We are so busy in our world that we do not take the time to effectively implement what was agreed upon as a way of improving patient care.

So here are the two questions to ponder:
  1. What did you do wrong and how could you have done things better to make the transition to the new and better way of doing things? 
  2. Why did you waste time having a meeting about the issue in the first place? Remember, we know that we waste 25% of our day, a meeting with several team members that accomplishes nothing is a good example of waste!

Monday, March 30, 2015

Time to Transition Away from, "We've Always Done it That Way"

change in medical practice

“We’ve always done it that way!” “That’s the way I was told to do it!” These statements have served you well over the years because the business (your practice) has been successful and new patients have come.
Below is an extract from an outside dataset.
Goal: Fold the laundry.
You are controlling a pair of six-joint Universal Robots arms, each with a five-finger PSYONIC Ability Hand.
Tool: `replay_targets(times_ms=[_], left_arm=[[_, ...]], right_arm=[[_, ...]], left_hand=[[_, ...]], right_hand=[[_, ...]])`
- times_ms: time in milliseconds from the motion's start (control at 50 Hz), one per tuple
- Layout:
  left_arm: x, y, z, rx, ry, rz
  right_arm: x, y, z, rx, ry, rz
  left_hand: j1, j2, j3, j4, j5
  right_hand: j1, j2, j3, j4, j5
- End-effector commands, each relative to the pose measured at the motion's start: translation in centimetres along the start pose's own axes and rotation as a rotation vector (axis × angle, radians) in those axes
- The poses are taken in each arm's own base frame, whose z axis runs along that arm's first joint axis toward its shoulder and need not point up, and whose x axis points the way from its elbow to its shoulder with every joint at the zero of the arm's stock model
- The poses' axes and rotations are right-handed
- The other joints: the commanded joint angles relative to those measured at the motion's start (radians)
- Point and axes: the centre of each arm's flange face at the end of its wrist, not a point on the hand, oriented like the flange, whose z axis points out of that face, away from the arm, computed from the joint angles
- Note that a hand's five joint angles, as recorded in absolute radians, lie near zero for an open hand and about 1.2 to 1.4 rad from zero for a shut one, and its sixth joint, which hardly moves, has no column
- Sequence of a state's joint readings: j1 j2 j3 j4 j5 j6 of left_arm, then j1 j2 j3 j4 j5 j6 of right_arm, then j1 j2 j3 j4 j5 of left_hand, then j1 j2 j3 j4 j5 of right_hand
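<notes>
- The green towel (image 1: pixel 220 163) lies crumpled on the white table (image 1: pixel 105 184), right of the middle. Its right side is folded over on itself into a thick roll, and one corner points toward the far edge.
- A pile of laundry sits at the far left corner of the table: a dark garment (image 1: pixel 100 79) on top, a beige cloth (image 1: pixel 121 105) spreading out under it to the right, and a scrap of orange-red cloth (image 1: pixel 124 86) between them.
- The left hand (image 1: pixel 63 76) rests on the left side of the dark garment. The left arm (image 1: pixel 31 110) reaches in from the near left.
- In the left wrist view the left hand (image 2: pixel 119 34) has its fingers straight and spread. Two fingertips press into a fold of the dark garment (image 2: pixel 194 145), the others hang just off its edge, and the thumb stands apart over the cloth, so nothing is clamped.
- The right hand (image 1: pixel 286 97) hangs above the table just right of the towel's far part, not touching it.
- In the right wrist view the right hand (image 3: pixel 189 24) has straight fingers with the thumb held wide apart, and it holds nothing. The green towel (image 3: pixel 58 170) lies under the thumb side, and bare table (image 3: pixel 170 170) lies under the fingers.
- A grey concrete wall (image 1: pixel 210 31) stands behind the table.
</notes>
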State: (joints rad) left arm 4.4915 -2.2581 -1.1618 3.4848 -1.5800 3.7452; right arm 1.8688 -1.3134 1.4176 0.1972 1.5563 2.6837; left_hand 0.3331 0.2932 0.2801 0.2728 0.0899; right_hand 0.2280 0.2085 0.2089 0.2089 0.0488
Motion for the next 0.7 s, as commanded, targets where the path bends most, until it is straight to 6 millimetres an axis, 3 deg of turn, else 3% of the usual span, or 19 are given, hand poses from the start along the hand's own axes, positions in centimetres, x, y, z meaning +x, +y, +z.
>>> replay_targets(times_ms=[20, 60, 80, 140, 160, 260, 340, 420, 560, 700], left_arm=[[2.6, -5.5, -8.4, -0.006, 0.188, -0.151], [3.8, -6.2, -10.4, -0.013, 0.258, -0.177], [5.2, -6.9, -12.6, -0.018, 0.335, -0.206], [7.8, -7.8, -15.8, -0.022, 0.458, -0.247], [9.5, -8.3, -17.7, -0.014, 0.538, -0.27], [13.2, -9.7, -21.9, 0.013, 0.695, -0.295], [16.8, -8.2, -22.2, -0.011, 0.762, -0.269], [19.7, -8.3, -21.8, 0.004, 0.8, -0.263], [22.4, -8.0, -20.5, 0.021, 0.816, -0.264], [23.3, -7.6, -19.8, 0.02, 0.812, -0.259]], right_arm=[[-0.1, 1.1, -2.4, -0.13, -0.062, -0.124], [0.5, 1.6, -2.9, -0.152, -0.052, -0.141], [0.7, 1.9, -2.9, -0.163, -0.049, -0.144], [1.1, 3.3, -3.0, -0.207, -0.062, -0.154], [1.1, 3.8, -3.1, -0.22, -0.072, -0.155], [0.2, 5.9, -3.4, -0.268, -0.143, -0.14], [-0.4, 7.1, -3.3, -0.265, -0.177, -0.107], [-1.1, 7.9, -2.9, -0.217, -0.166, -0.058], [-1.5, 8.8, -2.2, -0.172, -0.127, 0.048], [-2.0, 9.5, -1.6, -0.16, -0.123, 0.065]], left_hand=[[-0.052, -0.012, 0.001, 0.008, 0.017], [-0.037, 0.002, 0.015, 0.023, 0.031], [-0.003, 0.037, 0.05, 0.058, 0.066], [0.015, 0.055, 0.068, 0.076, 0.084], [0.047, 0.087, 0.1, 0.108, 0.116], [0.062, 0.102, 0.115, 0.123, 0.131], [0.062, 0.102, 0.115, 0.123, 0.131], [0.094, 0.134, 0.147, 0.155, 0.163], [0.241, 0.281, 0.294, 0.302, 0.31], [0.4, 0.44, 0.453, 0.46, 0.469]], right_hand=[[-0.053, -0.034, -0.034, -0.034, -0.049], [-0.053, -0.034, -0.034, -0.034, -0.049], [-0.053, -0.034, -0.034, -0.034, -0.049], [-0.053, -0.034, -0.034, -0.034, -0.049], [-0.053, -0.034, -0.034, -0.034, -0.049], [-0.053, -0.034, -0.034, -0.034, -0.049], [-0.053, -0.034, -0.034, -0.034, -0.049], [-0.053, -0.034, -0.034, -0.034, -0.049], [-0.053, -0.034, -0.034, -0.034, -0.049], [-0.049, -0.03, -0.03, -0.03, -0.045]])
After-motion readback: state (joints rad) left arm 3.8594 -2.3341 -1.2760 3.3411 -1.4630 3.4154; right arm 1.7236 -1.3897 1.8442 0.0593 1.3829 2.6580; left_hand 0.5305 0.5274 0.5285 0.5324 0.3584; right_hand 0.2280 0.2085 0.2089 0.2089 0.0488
I believe that now is the time to set your intentions to “transition” to the future. I recently re-read a book by Clayton M. Christensen, The Innovator’s Dilemma (Harper Collins Publishers, Inc., 2003), in which he suggests that any innovation is based upon the business’ resources, processes, and values, which are all related but should be looked at as a ladder, with resources as the base.
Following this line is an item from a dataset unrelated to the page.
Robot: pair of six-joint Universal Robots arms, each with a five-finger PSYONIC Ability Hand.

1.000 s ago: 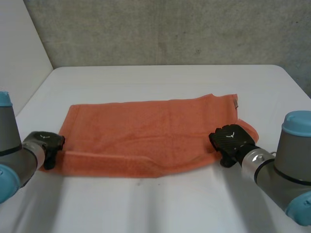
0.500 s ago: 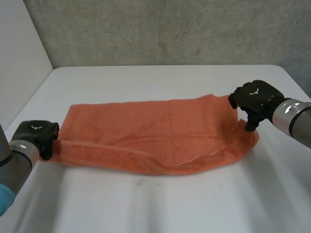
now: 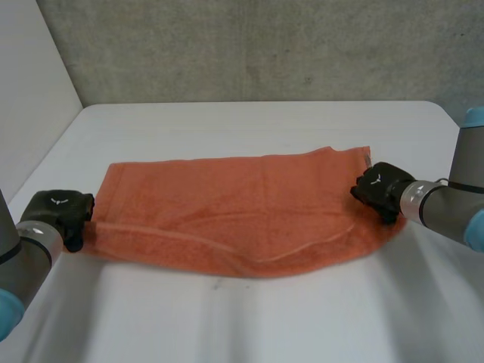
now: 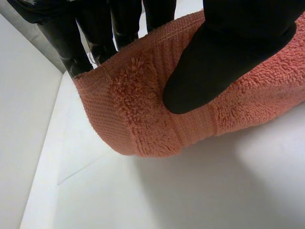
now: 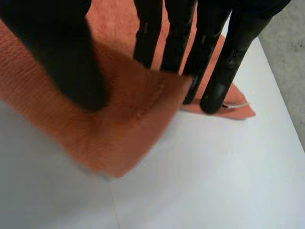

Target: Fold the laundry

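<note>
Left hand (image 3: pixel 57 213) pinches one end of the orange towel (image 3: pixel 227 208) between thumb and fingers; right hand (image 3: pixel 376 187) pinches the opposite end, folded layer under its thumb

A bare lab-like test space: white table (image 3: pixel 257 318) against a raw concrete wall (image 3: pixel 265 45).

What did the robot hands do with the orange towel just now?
The right robot hand carried its near corner of the orange terry towel up and toward the far edge, then came partway down, still pinching it. The left robot hand shifted back a little, keeping its pinch on the left corner. The towel's far edge stayed flat on the white table.
</note>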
One of his main points is that resources can be improved; processes (how and why we do things) are a lot harder to change and are where bottlenecks in improvement programs stop. Therefore, this might be a good time to look at your resources, one of the most important being employees. Do you have employees who buy into your practice purpose? Do your employees have the right skills for today and tomorrow? It has been proved over and over again that an employee problem is 85% the “fault” of the business (manager) by not selecting, training, and developing the staff. So whether your answer is yes or no, there are some things that should be done now to prepare this valuable resource for the future. First, do you have a training program? Is there time for orientation of new employees, which includes the “compliance” (OSHA, HIPAA) and the practice mission, values, benefits, etc.?

Set aside an hour or more monthly or at least quarterly for a formal training session, involve physicians and all staff, make it mandatory. Make reviewing the purpose, sharing ideas, and learning new things part of the program. Second, communicate well. This is not only about e-mail; it involves face-to-face interaction in group sessions as noted above and also individual or department discussions. Share the plans for the year, discuss what happened in the past, challenge everyone to be aware of the industry—healthcare is in the news almost daily. Any group meeting should include an agenda to prepare the participants as well as to help ensure maximum benefit in the time allowed. Minutes should be taken and made available (posted or on intranet) for all to see and review. The employee who understands, is involved, and is asked for suggestions will contribute. Third, involve employees by acknowledging their skills and ability. An employee who understands the business’ purpose will be more committed to becoming involved. As practice leaders, you can not only develop (train! communicate!) employees but you can delegate tasks. This will expand the use of resources but also may help lead to improvements in processes. The employee who understands, is involved, and is asked for suggestions will contribute. Developing and utilizing your employees will go a long way in preparing you to be proactive rather than reactive to future change.